Task details:
Show all lines from the data that include the word "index".

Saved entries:
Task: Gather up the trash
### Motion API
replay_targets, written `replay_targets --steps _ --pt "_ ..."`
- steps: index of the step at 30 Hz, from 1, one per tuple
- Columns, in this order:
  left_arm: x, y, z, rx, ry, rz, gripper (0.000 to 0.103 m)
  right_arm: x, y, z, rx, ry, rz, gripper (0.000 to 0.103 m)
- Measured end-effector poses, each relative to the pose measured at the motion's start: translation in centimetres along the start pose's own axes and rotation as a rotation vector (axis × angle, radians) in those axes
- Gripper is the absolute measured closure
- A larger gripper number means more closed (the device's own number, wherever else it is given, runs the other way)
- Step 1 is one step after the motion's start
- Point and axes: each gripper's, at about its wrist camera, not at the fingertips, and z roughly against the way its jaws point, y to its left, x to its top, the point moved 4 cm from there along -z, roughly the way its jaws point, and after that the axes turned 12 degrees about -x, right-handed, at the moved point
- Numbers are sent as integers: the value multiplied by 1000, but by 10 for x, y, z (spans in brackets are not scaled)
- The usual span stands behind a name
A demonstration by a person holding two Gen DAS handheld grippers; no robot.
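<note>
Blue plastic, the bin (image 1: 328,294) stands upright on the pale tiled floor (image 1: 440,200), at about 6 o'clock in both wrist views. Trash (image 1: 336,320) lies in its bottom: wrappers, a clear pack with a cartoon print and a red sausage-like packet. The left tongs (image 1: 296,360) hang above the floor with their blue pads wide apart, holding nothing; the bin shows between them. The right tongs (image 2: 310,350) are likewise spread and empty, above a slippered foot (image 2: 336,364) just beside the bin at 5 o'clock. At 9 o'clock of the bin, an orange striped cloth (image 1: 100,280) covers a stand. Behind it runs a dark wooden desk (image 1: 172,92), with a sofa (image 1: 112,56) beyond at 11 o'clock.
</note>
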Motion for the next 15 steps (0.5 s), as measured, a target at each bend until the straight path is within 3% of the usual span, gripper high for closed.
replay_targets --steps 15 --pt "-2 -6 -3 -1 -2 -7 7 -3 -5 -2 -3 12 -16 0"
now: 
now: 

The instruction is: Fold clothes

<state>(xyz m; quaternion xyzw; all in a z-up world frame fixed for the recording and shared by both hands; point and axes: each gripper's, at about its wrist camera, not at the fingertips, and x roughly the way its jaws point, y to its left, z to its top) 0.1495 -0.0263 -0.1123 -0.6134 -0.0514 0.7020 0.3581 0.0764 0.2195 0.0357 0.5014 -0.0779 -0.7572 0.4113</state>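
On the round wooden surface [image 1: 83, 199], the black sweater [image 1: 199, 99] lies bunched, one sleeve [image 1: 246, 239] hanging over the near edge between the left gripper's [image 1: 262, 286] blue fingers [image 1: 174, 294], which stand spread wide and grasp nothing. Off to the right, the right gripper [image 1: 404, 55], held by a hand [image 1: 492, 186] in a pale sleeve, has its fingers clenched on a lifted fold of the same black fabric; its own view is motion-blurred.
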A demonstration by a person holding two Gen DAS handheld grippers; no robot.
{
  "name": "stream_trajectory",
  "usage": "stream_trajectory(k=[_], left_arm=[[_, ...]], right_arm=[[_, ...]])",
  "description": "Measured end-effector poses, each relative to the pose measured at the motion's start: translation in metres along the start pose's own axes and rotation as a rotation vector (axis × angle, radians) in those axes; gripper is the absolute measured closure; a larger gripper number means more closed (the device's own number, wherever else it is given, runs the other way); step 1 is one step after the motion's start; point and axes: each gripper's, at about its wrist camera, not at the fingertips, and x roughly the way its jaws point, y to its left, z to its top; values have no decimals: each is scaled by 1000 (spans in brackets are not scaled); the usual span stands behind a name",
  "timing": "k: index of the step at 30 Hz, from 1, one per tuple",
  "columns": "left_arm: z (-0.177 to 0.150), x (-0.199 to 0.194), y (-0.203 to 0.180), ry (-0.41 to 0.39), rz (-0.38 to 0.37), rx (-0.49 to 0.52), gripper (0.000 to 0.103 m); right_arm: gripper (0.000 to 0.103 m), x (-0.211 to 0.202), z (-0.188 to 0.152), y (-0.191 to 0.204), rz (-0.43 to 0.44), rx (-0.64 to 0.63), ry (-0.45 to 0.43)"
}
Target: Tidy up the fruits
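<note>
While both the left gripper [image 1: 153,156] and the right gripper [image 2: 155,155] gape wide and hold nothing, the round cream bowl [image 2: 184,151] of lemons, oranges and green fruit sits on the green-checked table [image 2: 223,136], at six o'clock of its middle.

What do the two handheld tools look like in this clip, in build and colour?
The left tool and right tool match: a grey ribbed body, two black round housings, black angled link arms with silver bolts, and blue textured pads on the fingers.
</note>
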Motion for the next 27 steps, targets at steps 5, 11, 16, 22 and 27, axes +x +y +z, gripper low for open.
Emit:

Answer below:
- steps: index of the step at 30 Hz, from 1, one per tuple
  "timing": "k: index of the step at 30 Hz, from 1, one per tuple",

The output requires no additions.